Фортуната, решив, что долг приличия ею выполнен, подошла, к мальчику и в свою очередь стала покрывать поцелуями его щеки, лоб и губы. Василий, ничего не понимая, почувствовал, как жгучая краска стыда растеклась у него по щекам.
— Как они стыдливы! — хохотала Фортуната, и ее почти обнаженная мягкая грудь коснулась губ мальчика. Тот неожиданно для себя поцеловал ее.
Заметив это, Хион нахмурился и грубо схватил Фортунату за руку:
— Для любви втроем он еще не дорос, — пробормотал он.
— Такой наивный мальчонка, — улыбаясь, шептала Фортуната. — Когда он тебе надоест, я, пожалуй, возьму его слугой к себе.
— Служанкой, — поправил ее муж. Услышав его слова, Василий засопел и отвернулся. Слезы побежали по его круглым щекам. Никодим, наблюдая за мальчиком издалека, пришел к выводу, что для него есть шанс. Небрежной походкой римского легионера подошел он к ложу Хиона и нежно погладил мальчика по голове.
— Это еще кто? — выпучил на него глаза Хион.
— Я его дядя, — без смущения представился юноша. — Знаю его с рождения. Замечательный мальчик. Красавец!
— Хорошо, утешь его. Я объявляю тебя распорядителем свадьбы. Справишься?
— Рад служить вашей милости! — вытянулся в струнку Никодим. И обращаясь к Василию, спросил: — Чего ты плачешь, дурачок.

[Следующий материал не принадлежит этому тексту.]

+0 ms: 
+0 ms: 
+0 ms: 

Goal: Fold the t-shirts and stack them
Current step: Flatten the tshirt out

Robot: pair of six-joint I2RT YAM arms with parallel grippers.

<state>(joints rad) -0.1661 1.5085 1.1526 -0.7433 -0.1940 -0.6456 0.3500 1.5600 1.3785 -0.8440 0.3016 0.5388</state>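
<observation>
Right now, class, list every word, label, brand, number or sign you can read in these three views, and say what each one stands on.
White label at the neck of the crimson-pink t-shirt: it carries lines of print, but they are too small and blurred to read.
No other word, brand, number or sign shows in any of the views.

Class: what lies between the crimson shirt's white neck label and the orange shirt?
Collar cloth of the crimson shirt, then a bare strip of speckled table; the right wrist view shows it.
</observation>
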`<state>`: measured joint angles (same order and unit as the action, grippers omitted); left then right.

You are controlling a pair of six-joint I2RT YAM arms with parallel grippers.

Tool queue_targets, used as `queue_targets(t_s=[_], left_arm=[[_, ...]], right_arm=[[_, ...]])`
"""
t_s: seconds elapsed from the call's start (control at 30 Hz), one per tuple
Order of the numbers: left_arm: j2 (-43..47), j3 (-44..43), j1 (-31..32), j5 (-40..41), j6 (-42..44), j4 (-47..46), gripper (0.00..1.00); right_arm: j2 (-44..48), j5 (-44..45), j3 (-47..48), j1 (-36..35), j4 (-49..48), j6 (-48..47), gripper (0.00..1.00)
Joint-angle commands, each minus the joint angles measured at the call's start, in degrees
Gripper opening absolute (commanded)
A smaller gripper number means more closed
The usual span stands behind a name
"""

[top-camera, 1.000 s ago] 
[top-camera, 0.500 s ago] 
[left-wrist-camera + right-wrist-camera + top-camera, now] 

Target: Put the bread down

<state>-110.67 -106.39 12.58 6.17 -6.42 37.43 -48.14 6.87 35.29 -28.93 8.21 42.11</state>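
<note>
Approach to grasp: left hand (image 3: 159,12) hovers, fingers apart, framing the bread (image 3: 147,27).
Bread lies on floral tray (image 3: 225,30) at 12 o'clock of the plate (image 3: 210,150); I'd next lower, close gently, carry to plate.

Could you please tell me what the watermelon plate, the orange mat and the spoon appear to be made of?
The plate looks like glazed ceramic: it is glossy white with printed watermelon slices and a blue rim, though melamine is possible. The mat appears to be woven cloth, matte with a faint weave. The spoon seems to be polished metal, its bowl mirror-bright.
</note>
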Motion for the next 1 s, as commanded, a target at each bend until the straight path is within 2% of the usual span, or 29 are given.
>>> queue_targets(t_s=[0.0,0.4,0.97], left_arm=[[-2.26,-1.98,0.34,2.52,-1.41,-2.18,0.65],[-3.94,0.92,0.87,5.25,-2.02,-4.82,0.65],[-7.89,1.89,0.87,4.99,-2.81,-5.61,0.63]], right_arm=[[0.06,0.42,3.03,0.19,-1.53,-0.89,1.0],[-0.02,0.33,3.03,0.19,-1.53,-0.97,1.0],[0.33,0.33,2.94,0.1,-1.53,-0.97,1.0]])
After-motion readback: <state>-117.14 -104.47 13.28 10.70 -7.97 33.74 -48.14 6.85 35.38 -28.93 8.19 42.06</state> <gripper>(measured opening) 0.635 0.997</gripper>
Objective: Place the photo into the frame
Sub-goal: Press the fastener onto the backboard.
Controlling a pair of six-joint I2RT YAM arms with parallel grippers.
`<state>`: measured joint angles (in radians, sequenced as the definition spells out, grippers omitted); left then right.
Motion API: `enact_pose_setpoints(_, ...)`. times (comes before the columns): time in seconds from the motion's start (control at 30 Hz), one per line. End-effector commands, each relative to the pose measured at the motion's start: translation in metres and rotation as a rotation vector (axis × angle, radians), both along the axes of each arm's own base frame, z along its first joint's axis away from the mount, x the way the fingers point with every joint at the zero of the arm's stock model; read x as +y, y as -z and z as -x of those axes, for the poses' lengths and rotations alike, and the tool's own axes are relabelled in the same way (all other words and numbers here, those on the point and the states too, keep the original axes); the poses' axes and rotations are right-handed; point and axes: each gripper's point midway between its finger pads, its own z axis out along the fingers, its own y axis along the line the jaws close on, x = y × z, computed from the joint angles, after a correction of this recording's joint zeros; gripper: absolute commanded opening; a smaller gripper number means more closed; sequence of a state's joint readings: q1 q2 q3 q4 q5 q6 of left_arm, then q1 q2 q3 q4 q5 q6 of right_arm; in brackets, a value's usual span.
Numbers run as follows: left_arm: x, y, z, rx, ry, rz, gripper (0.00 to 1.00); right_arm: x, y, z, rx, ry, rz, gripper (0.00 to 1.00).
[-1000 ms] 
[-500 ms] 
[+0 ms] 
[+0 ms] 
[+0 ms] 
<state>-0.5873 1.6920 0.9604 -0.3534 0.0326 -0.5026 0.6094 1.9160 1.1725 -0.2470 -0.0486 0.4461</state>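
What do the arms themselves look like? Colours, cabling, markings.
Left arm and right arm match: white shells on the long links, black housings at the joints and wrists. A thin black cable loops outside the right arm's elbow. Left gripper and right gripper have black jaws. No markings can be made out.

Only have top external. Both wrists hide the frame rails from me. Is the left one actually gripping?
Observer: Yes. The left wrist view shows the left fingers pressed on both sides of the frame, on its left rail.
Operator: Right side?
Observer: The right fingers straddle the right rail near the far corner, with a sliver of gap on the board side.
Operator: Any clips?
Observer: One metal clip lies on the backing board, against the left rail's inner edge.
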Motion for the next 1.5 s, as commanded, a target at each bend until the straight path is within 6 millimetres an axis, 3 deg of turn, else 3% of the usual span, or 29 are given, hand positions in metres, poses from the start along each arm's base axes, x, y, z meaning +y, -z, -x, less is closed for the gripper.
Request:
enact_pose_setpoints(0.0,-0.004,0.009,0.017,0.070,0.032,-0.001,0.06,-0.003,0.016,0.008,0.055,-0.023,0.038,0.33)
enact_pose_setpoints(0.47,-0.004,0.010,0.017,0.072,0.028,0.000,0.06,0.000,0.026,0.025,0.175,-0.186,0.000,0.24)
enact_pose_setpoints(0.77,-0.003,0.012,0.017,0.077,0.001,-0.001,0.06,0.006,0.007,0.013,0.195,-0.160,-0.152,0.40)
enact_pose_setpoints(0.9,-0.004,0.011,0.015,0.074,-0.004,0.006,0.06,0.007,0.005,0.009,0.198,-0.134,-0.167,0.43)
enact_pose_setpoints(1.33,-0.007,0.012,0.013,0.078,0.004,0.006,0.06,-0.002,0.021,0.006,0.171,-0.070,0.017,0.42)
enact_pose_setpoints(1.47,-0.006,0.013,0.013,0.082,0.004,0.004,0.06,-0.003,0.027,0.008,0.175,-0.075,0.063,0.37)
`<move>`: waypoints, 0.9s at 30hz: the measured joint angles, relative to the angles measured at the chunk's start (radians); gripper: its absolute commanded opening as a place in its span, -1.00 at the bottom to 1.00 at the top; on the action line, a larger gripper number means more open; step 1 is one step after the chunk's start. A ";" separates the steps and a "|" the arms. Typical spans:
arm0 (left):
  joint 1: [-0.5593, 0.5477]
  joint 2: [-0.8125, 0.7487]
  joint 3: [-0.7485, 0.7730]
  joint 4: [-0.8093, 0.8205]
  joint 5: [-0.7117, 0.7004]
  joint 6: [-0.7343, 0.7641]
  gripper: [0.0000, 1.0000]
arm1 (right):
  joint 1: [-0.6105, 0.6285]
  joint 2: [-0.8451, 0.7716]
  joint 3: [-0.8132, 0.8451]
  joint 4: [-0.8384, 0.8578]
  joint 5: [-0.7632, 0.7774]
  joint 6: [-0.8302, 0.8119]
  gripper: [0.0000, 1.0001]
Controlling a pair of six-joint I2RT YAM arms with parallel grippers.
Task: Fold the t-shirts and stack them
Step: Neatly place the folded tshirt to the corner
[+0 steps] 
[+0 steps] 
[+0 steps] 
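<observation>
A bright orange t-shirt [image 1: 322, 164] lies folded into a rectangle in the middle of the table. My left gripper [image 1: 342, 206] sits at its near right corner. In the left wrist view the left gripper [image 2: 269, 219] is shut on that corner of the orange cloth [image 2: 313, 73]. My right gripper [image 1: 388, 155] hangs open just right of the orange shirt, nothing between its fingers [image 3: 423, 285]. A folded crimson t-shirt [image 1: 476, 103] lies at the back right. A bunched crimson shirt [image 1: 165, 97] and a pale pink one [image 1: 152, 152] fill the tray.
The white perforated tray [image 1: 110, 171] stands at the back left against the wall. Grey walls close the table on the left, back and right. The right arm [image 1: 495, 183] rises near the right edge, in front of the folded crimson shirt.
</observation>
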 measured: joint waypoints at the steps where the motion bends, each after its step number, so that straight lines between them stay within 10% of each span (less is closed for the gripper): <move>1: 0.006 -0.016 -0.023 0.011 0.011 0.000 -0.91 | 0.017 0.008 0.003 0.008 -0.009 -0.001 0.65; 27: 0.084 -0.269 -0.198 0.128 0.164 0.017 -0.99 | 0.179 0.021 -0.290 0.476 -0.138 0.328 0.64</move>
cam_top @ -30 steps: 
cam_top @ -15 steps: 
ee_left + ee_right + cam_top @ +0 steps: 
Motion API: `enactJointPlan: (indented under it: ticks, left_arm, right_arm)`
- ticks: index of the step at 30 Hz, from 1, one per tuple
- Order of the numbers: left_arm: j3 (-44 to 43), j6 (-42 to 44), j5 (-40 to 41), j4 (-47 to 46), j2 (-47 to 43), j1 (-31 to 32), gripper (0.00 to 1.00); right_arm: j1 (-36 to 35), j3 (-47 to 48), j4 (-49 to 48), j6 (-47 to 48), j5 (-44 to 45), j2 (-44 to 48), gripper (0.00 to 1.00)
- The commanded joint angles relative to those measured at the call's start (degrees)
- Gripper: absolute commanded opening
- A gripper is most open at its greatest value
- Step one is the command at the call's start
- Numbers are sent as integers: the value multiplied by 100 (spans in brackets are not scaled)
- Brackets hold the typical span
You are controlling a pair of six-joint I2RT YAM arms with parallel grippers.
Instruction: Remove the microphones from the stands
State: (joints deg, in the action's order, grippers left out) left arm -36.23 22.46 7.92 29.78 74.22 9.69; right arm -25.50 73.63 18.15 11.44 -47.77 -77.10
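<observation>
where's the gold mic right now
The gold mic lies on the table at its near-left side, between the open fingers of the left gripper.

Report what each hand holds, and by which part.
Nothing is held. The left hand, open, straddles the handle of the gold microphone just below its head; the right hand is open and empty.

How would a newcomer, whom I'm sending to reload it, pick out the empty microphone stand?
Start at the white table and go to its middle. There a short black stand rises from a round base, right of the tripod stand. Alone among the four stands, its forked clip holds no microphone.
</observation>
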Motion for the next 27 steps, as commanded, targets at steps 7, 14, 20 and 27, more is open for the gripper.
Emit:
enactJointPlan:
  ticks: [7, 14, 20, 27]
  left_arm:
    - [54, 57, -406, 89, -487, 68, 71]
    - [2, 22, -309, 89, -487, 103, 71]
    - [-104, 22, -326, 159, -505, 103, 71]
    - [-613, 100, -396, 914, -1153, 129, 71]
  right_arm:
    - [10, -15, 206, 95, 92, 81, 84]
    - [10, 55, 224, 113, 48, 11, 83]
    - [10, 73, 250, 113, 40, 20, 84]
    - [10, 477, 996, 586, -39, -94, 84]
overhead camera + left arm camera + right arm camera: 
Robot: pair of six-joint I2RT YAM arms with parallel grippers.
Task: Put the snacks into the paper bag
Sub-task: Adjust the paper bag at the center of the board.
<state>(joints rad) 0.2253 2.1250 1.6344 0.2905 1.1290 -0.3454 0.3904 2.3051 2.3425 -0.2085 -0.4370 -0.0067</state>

Не рад чести, которая тебе выпала?
— Я перестану быть мужчиной? — спросил Василий и икнул.
— Да что ты! У одного правителя был точно такой же мальчик...
— Расскажи мне про него, — обрадовался Василий.
— Он справил свадьбу со всей пышностью и ввел мальчика к себе в дом на правах второй жены, одел его по-царски и возил в "мерседесе" по городу.
— Разве тогда уже были "мерседесы"? — удивился мальчик.
— "Мерседесы" были всегда. На заседаниях, торжествах и в путешествиях они всегда были вместе. А Хион, можно сказать, знатный путешественник.
— Правда?
— Конечно. Будешь ездить с ним по всему миру. — Ну а потом... — юноша сознательно задержал последнюю фразу.
— Ну же... — не выдержал Василий.
— Не томи! — вскричала Фортуната.
— Он подарил мальчика своей любимой жене, и после смерти правителя они поженились.